Only the lines below from the one containing "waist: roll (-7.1" to the one containing "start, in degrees" should be repeated, both included and unchanged.

── Listed records

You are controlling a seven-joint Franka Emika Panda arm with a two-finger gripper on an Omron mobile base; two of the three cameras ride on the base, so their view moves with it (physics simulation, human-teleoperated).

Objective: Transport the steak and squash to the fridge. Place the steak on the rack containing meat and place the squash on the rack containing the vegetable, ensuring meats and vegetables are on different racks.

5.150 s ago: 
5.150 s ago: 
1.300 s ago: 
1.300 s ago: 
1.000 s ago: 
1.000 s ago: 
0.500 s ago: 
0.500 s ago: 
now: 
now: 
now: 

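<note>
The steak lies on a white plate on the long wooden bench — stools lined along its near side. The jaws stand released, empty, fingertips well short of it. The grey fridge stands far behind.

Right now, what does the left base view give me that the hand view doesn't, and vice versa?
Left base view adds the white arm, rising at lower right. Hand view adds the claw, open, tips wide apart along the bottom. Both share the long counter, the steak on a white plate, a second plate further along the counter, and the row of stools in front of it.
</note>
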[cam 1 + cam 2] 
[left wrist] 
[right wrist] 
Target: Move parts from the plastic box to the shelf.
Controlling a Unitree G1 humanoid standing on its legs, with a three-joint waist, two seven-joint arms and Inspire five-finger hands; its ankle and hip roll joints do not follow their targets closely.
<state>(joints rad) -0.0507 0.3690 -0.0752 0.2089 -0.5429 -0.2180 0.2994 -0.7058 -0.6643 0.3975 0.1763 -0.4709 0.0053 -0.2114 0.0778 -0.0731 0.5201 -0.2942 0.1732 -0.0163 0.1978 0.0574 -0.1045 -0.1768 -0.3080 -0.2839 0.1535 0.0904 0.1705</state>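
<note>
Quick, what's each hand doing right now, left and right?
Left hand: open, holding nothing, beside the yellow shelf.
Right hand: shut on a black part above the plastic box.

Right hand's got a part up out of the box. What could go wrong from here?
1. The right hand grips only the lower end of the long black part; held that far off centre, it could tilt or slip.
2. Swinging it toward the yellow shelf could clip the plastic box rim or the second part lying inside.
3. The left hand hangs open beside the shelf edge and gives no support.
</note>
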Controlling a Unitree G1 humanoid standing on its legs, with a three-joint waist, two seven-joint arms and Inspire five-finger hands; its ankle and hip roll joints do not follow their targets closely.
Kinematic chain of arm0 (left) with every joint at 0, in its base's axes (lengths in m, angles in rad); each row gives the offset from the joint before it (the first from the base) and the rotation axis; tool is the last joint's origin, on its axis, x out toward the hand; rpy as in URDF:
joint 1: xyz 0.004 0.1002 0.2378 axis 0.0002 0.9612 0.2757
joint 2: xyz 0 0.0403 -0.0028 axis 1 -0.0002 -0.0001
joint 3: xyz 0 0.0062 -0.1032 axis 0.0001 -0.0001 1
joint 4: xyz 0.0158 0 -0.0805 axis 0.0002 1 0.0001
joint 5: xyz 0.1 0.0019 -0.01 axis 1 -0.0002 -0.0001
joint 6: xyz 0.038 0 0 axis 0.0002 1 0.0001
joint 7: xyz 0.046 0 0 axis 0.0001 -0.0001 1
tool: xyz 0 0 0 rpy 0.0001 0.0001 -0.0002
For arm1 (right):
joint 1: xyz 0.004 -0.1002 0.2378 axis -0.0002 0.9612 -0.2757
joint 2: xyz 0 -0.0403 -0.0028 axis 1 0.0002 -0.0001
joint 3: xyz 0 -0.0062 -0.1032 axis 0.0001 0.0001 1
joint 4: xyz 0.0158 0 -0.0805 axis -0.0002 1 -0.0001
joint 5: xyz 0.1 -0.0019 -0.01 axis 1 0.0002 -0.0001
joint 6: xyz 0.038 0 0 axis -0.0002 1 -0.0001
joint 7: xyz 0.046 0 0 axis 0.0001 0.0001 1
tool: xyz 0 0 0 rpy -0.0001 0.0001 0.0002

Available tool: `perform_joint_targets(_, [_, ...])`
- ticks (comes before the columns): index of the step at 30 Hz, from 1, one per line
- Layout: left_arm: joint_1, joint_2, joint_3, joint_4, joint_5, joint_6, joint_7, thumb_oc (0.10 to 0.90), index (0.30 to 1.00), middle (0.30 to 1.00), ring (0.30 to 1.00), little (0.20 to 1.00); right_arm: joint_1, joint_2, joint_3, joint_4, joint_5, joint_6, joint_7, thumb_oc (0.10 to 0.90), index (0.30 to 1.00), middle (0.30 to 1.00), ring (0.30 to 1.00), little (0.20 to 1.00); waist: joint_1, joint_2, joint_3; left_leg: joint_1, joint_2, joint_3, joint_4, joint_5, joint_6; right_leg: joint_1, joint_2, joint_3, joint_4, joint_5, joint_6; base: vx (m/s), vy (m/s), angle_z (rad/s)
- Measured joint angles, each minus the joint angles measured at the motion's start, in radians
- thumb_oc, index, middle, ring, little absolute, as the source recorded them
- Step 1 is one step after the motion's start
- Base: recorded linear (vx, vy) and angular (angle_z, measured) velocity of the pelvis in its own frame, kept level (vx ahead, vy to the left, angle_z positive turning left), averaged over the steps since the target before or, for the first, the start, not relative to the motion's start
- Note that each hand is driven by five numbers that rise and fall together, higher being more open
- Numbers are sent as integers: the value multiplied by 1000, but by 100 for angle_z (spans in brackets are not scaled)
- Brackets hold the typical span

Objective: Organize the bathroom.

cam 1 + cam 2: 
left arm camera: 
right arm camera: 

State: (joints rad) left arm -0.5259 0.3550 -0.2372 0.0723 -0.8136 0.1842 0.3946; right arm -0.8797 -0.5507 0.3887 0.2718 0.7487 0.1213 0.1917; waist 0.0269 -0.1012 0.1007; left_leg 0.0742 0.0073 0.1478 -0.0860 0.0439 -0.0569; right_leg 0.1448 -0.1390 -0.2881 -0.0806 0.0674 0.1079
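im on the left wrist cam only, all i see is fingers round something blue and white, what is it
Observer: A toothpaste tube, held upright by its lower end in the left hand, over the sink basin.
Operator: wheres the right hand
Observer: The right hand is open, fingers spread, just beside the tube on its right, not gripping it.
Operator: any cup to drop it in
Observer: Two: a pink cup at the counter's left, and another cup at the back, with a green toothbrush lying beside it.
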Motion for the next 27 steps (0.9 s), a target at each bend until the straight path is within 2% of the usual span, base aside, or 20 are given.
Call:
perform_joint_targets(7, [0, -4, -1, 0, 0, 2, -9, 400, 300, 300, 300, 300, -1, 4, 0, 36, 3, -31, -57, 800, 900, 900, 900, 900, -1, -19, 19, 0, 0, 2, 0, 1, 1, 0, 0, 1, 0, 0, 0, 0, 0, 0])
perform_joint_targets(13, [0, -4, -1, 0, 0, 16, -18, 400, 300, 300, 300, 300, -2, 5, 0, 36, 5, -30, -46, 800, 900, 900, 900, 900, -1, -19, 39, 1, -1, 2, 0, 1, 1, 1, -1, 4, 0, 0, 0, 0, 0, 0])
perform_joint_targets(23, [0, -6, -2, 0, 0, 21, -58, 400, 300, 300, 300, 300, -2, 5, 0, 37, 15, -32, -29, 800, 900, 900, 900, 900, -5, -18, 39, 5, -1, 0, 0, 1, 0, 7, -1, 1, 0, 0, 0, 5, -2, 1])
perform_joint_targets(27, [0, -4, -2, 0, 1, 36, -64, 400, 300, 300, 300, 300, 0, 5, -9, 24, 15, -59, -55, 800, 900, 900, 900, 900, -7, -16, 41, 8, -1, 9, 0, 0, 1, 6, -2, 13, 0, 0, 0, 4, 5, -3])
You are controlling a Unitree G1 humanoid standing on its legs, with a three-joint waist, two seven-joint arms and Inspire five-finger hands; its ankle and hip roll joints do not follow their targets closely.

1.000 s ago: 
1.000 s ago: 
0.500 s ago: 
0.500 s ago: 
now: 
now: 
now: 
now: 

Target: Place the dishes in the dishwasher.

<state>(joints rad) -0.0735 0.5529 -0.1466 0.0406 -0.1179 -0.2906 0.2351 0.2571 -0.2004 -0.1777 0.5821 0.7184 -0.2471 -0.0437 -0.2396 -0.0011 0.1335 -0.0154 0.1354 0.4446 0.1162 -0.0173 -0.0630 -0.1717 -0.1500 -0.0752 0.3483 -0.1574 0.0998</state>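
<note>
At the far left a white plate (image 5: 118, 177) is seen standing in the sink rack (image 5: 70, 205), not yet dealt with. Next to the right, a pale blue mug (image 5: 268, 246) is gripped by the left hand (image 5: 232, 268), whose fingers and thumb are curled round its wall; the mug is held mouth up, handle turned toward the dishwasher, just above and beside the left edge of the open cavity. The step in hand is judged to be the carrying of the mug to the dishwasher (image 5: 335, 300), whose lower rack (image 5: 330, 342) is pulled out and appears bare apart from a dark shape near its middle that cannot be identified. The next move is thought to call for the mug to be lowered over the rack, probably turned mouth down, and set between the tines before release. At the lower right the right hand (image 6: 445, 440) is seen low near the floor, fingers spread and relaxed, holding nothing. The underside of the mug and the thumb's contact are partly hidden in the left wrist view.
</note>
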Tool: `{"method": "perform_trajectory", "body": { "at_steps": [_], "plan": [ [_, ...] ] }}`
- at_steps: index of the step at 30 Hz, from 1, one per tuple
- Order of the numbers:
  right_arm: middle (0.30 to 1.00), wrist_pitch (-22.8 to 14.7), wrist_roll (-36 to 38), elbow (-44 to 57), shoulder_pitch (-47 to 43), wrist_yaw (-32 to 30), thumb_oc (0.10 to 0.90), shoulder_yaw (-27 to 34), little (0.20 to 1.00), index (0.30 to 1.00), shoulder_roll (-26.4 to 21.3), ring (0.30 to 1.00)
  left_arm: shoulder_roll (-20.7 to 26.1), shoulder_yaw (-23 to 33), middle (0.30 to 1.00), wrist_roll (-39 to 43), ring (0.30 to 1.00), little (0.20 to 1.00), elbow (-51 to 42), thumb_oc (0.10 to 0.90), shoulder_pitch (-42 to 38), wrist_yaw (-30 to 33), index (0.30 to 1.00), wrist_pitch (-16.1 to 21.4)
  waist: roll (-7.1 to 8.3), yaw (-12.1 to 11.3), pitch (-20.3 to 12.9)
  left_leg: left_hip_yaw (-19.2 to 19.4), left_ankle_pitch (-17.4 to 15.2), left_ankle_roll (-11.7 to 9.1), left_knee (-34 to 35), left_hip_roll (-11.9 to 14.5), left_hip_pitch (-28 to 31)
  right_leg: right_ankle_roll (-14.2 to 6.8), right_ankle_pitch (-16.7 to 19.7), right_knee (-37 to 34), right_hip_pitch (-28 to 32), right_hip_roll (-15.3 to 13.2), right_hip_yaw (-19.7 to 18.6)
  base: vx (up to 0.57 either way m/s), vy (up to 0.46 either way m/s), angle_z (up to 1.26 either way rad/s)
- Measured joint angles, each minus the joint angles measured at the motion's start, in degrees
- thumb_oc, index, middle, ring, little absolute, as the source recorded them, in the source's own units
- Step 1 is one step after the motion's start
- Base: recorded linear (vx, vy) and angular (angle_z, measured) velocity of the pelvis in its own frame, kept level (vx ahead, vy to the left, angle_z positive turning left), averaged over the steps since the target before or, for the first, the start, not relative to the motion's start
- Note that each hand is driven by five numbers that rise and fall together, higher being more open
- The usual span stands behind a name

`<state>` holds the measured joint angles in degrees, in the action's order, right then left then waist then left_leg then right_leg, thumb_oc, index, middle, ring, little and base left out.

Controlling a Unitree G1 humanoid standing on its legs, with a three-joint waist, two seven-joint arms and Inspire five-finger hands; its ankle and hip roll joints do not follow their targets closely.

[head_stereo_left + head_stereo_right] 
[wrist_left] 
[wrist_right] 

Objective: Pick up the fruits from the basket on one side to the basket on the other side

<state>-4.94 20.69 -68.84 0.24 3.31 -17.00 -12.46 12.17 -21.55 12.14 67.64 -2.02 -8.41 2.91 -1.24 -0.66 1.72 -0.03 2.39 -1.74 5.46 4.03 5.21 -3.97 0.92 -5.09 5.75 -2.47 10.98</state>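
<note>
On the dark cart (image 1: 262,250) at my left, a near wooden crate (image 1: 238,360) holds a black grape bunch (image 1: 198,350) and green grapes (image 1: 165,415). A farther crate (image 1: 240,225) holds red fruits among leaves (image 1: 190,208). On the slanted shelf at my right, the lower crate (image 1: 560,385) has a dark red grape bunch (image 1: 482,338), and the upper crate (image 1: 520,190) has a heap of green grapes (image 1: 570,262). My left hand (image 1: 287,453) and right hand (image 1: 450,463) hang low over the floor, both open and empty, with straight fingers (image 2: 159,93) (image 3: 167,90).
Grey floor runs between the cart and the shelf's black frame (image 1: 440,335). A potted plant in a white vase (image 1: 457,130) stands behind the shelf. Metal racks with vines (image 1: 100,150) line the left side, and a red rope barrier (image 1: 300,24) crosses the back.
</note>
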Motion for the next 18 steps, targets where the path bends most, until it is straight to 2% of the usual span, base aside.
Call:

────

● **Response for this exercise**:
  waist: roll (-7.1 to 8.3), yaw (-12.1 to 11.3), pitch (-20.3 to 12.9)
  left_leg: left_hip_yaw (-19.2 to 19.4), left_ankle_pitch (-17.4 to 15.2), left_ankle_roll (-11.7 to 9.1), left_knee (-34 to 35), left_hip_roll (-11.9 to 14.5), left_hip_pitch (-28 to 31)
  right_leg: right_ankle_roll (-14.2 to 6.8), right_ankle_pitch (-16.7 to 19.7), right_knee (-37 to 34), right_hip_pitch (-28 to 32), right_hip_roll (-15.3 to 13.2), right_hip_yaw (-19.7 to 18.6)
  base: vx (up to 0.57 either way m/s), vy (up to 0.46 either way m/s), angle_z (up to 1.26 either way rad/s)
- Measured joint angles, each minus the joint angles measured at the motion's start, in degrees

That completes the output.